While in reality, anybody who watched Bills football last year knows that the Bills were so bad because of their putrid run defense. Quarterbacks have forever gotten too much credit and too much blame. That leads people to believe that any team who is good has a great quarterback, and any team that is bad has a bad quarterback.

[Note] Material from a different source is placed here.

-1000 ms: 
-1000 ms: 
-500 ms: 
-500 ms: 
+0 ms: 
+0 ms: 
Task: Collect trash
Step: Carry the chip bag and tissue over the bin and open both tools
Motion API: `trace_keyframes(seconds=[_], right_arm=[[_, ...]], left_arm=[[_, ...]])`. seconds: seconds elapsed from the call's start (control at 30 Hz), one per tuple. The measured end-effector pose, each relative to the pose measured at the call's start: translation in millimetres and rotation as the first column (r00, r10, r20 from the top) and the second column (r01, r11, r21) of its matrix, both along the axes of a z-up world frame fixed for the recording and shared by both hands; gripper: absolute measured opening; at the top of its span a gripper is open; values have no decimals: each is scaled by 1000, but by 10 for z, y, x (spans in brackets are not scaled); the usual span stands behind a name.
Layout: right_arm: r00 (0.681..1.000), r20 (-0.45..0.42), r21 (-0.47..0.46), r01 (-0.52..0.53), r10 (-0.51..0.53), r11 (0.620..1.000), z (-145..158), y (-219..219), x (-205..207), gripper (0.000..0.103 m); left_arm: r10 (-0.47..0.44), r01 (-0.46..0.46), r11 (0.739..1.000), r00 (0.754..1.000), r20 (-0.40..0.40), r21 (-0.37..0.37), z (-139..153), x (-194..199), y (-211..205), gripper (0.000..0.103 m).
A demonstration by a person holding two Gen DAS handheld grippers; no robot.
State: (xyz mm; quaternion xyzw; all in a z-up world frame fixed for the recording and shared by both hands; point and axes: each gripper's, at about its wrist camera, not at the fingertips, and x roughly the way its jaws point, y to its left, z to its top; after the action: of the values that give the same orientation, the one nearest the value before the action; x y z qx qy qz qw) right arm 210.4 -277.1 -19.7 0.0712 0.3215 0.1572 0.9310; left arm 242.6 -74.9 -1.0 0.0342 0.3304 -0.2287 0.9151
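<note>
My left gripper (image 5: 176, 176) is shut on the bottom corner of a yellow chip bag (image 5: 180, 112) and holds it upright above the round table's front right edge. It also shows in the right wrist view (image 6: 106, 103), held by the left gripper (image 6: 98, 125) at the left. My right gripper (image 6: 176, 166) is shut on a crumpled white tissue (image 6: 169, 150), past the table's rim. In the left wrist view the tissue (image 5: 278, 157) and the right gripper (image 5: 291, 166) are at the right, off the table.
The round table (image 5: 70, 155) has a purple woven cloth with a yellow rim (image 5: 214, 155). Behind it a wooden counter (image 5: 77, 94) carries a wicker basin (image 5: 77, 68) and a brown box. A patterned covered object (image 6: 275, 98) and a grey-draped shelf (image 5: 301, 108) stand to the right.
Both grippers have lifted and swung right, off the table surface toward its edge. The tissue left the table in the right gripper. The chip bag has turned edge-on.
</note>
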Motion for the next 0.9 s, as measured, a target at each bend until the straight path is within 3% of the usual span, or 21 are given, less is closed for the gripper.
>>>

A lot of NFL and draft "experts" thought Buffalo should have drafted a quarterback with the third overall pick a few months ago. Well, like the old saying goes, "If it ain't broke, don't fix it." Fitzpatrick played well enough for Buffalo to not have to worry about the quarterback position for once. The Bills' run defense was the worst in the NFL, so they drafted a big run stuffing defensive linemen in Marcell Dareus. While "experts" may disagree with the move, stopping the run is way more than an issue than quarterback play is.
So the question is: Is Fitzpatrick the long-term solution at quarterback for the Bills?
The truth is, until he proves otherwise, yes. If he improves from last season, then Buffalo is in for a treat. With Fred Jackson being the full time back, breakout WR Johnson getting another year under his belt, and more experience from a talented young wide receiver group, Fitzpatrick is primed to have another good season.
What if he does not improve? What if last season was a fluke?
Well, while it is unlikely, it is possible. If Fitzpatrick does have a down season and Buffalo is even worse than last year, then Andrew Luck is there for the taking. So really, the quarterback situation in Buffalo is a win-win situation.